On a rainy morning in February 1864, Major Alexander T. Augusta, former surgeon-in-charge of Contraband Hospital in Washington, D.C., left his lodgings to head to a court martial hearing downtown where he was called to testify. As he stepped outside, he hailed the approaching streetcar. He attempted to enter the car, but was stopped by the conductor who told him that he would have to ride upfront with the driver because no Black passengers were permitted to ride inside. Augusta refused and moved forward to take a seat when the conductor physically ejected  him from the car forcing him to walk to the hearing in the rain and delaying his arrival. Outraged, Massachusetts Senator Charles Sumner introduced legislation to desegregate streetcars in Washington which became law the following year.   

Augusta’s position and status as a military officer and surgeon enabled him to be a catalyst for change through his public activism.
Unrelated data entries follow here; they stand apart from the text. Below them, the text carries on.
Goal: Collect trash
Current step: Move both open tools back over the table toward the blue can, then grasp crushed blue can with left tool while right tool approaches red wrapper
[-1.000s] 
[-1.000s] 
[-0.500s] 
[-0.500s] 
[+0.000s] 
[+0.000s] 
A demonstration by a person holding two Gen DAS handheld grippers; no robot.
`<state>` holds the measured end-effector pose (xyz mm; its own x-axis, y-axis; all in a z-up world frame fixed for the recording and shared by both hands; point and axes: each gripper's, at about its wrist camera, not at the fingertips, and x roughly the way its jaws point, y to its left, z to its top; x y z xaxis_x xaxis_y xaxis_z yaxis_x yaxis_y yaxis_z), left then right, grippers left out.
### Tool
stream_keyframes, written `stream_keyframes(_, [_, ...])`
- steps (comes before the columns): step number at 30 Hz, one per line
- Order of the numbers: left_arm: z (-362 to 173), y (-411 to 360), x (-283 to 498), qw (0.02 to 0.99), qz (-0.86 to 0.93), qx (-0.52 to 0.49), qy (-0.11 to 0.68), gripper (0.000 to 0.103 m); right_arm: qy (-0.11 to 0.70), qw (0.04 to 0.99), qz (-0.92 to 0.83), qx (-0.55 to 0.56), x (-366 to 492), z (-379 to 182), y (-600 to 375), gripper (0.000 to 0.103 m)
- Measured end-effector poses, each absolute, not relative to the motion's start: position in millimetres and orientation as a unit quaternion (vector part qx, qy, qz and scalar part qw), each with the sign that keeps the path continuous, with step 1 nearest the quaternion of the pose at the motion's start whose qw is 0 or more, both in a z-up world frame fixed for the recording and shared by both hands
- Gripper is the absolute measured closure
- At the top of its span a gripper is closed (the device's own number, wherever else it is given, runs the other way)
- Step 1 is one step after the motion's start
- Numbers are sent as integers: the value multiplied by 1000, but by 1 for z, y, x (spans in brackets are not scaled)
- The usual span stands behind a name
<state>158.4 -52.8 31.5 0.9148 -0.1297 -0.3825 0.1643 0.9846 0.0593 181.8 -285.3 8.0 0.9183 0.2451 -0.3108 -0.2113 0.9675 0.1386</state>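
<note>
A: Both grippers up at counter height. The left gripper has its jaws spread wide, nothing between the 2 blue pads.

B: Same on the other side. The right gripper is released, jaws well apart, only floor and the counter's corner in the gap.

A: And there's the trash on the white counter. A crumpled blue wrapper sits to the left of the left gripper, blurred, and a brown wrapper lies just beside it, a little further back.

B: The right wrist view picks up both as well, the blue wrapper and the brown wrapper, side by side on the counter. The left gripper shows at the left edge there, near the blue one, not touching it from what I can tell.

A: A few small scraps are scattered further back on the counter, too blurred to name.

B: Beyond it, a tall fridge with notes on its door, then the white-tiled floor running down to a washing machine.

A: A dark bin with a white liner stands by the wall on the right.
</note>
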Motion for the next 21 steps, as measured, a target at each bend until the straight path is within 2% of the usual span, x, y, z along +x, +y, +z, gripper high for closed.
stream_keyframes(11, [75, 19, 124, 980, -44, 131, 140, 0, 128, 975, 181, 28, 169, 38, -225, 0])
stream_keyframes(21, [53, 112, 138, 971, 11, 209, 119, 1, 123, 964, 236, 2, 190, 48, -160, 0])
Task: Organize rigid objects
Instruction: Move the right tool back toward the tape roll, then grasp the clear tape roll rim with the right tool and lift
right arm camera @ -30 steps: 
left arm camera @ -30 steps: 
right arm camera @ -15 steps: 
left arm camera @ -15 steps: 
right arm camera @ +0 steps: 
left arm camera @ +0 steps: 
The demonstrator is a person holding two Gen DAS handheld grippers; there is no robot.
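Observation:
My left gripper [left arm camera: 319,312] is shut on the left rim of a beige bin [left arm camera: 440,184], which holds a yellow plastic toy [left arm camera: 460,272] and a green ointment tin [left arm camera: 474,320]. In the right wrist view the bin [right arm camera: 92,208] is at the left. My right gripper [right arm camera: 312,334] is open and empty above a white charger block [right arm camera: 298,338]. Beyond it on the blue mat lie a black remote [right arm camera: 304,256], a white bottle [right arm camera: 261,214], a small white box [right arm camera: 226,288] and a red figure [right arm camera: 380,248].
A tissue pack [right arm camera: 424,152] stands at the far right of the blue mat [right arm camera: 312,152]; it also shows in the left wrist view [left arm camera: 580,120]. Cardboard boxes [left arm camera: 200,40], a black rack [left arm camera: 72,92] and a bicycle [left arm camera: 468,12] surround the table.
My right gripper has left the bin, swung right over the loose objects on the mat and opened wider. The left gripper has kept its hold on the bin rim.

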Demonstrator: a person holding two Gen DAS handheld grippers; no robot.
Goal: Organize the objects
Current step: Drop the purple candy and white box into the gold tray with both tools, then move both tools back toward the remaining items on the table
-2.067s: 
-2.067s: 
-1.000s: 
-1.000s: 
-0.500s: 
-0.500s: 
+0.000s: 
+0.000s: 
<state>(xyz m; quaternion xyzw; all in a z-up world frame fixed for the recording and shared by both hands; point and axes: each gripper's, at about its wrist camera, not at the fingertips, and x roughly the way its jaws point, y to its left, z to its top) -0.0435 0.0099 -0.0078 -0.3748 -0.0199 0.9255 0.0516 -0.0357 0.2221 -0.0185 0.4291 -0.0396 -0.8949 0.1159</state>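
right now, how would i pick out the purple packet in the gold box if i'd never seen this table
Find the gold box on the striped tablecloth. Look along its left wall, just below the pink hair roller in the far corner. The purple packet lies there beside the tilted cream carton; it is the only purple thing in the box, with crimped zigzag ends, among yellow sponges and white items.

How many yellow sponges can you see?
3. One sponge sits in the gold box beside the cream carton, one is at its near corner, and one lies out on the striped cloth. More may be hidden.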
His streetcar incident and Sumner’s response illustrate the challenges he and others faced in the fight for equality as well as the ability of an individual to be a force for social and political change. Historian Wilbert L. Jenkins noted that during the Civil War Black people were “central actors in their own lives and not…passive objects of a white-dominated society.” This is certainly true of Augusta and the thirteen other African American men who became physicians and took positions as medical officers in the U.S. Army. They were not complacent or satisfied with only achieving their goal to become physicians, but were committed to using their positions to advance the cause for freedom and equality.    

The lives and accomplishments of fourteen Black men who served as surgeons during the American Civil War are explored in this book through the themes of justice and freedom, patriotism and pride, and the individual as a force for change. The accounts of these men go beyond the obvious merits of their military service to explore the people and influences that shaped their early lives and the impact they made on their communities, their race, and their country. Their ambitions were not deterred by society's prejudicial dictates, and their dignified acts of resistance and pioneering new pathways challenged the status quo. They became symbols of an emancipated future.

[end of excerpt]

Works

   Publications   

Click on an image to access the article.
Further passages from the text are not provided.